• [Problem requirements]
The listing that follows is to be output in full and without change.

• [Supplied information]
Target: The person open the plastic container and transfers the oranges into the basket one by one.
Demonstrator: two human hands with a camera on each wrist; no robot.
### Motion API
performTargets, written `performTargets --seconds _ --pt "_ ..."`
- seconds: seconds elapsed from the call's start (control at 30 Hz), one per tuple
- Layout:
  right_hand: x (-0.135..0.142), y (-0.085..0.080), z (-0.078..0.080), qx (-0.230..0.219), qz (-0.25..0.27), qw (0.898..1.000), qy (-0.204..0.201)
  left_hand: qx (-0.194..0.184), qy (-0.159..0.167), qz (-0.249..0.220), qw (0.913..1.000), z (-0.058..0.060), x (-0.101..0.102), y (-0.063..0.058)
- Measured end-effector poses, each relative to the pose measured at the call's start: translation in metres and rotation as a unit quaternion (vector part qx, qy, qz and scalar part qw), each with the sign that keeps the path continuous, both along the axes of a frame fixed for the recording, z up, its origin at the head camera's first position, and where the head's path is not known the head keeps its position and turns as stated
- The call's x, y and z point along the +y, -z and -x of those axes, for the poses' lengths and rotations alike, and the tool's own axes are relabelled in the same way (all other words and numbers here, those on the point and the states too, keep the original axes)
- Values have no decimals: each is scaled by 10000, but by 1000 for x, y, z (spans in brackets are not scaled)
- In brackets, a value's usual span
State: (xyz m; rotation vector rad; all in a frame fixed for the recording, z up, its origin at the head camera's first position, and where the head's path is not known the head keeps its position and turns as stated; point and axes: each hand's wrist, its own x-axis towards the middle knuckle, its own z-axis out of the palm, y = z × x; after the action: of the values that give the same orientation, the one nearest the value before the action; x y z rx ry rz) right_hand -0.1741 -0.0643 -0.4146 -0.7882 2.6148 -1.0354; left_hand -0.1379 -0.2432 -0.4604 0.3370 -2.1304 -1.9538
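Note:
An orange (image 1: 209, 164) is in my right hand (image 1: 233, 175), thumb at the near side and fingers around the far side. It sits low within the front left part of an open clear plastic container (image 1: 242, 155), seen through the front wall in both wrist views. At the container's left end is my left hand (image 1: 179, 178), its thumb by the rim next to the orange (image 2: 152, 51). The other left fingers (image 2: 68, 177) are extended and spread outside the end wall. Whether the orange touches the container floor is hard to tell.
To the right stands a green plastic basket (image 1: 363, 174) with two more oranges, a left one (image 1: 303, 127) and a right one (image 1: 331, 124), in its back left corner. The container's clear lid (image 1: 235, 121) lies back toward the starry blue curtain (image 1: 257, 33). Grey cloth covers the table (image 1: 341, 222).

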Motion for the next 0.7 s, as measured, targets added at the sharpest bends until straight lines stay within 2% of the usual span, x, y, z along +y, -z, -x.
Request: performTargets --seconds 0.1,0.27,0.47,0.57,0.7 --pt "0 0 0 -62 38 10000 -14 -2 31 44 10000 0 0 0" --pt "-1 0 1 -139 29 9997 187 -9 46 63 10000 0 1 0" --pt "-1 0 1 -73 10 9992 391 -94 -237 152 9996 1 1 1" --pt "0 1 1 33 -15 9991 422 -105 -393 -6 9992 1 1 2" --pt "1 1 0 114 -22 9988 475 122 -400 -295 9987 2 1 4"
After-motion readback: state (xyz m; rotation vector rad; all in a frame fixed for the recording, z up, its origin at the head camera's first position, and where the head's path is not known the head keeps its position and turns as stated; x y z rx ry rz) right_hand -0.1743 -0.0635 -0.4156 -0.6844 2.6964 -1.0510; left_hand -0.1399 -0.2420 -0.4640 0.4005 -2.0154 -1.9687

• [Your response]
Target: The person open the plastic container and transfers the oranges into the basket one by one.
Demonstrator: two human hands with a camera on each wrist; no robot.
### Motion API
performTargets, written `performTargets --seconds _ --pt "_ ..."`
- seconds: seconds elapsed from the call's start (control at 30 Hz), one per tuple
- Layout:
  right_hand: x (-0.135..0.142), y (-0.085..0.080), z (-0.078..0.080), qx (-0.230..0.219), qz (-0.25..0.27), qw (0.898..1.000), qy (-0.204..0.201)
  left_hand: qx (-0.194..0.184), qy (-0.159..0.167), qz (-0.249..0.220), qw (0.913..1.000), z (-0.058..0.060), x (-0.101..0.102), y (-0.063..0.058)
- Measured end-effector poses, each relative to the pose measured at the call's start: translation in metres and rotation as a unit quaternion (vector part qx, qy, qz and scalar part qw), each with the sign that keeps the path continuous, both along the axes of a frame fixed for the recording, z up, its origin at the head camera's first position, and where the head's path is not known the head keeps its position and turns as stated
- The call's x, y and z point along the +y, -z and -x of those axes, for the poses' lengths and rotations alike, and the tool's own axes are relabelled in the same way (all other words and numbers here, those on the point and the states too, keep the original axes)
- Values have no decimals: each is scaled by 10000, but by 1000 for x, y, z (spans in brackets are not scaled)
- In brackets, a value's usual span
State: (xyz m; rotation vector rad; all in a frame fixed for the recording, z up, its origin at the head camera's first position, and where the head's path is not known the head keeps its position and turns as stated; point and axes: each hand's wrist, its own x-axis towards the middle knuckle, its own z-axis out of the palm, y = z × x; after the action: of the values that give the same orientation, the one nearest the value before the action; x y z rx ry rz) right_hand -0.1741 -0.0643 -0.4146 -0.7882 2.6148 -1.0354; left_hand -0.1379 -0.2432 -0.4604 0.3370 -2.1304 -1.9538
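Note:
An orange (image 1: 209, 164) is in my right hand (image 1: 233, 175), thumb at the near side and fingers around the far side. It sits low within the front left part of an open clear plastic container (image 1: 242, 155), seen through the front wall in both wrist views. At the container's left end is my left hand (image 1: 179, 178), its thumb by the rim next to the orange (image 2: 152, 51). The other left fingers (image 2: 68, 177) are extended and spread outside the end wall. Whether the orange touches the container floor is hard to tell.
To the right stands a green plastic basket (image 1: 363, 174) with two more oranges, a left one (image 1: 303, 127) and a right one (image 1: 331, 124), in its back left corner. The container's clear lid (image 1: 235, 121) lies back toward the starry blue curtain (image 1: 257, 33). Grey cloth covers the table (image 1: 341, 222).
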
Motion for the next 0.7 s, as measured, targets added at the sharpest bends until straight lines stay within 2% of the usual span, x, y, z along +y, -z, -x.
Request: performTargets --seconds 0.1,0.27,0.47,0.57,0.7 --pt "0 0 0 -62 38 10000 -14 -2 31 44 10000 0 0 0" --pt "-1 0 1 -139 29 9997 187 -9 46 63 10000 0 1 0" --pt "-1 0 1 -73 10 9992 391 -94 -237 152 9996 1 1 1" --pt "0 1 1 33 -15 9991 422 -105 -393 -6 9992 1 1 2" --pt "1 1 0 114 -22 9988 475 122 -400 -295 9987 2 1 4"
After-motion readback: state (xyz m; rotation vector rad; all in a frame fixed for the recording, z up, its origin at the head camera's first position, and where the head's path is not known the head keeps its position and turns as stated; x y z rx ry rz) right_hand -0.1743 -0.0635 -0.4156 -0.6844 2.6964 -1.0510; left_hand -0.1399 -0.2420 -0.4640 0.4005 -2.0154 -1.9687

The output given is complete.